More people take their own lives under Conservative governments than Labour. And more people do so at Christmas than at any other time of year.

The festive season is great when you are in fine health, surrounded by a family and friends who love you, and are wealthy enough to enjoy the season to the full (we shan’t go into whether your family and friends are only around because you are wealthy enough because there’s no reason to assume any such selfishness and it is, after all, the season of goodwill).

It’s a different proposition when you don’t have your health, when benefit dependency means you can hardly keep yourself, let alone think about presents for other people, and when the lack of both of these have driven away what friends and family you might have – for whatever reasons.

Back in the summer a Twitter acquaintance with fibromyalgia remarked on how lucky Mrs Mike was to have a partner who had stuck with her, because the pressures of the condition lead to partners who are also carers walking out, leaving the sick or disabled (or both) person on their own. Put yourself in that position and ask how you would feel.

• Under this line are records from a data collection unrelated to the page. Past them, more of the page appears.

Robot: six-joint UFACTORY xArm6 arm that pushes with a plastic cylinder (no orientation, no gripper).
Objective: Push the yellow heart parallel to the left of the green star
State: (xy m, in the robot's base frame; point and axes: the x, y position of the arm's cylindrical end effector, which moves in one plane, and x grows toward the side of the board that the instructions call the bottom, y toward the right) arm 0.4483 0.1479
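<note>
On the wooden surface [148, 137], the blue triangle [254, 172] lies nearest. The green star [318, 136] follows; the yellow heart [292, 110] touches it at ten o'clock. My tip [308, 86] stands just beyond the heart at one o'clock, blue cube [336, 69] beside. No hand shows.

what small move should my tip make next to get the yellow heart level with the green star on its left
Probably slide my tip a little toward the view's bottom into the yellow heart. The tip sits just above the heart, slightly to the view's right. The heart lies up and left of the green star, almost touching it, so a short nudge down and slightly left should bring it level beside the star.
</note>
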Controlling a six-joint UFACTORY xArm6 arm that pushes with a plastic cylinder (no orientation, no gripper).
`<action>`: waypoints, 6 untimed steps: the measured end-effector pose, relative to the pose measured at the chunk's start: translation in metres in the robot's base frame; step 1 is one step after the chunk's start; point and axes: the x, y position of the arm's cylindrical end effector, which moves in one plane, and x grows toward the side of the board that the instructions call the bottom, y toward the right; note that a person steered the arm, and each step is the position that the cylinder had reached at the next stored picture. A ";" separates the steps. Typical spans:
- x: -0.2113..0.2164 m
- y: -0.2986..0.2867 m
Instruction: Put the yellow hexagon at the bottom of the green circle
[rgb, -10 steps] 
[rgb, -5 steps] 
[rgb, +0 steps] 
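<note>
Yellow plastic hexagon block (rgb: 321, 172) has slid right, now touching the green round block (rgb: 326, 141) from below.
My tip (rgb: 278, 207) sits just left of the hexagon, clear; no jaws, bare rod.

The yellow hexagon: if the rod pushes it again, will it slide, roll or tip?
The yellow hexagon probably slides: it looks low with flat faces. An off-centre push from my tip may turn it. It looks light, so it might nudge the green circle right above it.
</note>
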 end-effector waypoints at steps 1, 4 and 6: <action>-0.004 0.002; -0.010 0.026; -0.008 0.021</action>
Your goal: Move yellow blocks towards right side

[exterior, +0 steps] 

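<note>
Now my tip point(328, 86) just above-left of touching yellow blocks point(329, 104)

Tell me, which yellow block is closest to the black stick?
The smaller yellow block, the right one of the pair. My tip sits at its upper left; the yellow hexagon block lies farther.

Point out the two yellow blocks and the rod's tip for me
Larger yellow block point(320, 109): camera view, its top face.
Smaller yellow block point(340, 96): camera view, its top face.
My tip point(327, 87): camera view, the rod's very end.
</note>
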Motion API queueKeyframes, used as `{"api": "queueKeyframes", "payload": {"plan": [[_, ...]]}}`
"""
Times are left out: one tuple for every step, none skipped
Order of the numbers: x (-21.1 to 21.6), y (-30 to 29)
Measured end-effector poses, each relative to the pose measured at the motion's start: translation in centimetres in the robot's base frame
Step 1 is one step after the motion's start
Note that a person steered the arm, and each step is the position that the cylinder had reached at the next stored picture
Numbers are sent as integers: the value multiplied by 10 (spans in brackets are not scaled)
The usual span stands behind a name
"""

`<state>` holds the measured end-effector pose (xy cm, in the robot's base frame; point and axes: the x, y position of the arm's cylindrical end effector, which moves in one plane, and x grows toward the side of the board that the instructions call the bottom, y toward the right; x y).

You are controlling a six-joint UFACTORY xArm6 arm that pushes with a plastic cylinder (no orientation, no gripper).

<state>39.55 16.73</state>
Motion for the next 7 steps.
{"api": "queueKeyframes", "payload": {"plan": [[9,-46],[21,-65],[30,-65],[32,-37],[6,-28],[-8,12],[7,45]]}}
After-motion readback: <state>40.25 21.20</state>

Taking all this into consideration, why do you think the death statistics for 2011 – the only year for which we have any figures at all, courtesy of an ‘ad hoc’ DWP release – run from January to November, rather than for the whole year?

Interesting, that.

There’s nothing to be done about the government’s attitude at the moment. Because of it, people are going to die this month and in January.

But there is a way to minimise the situation.

If you know someone who has a long-term sickness or disability and who is going to be on their own this Christmas, why not see what you can do to make it brighter?

It could be the difference between life and death.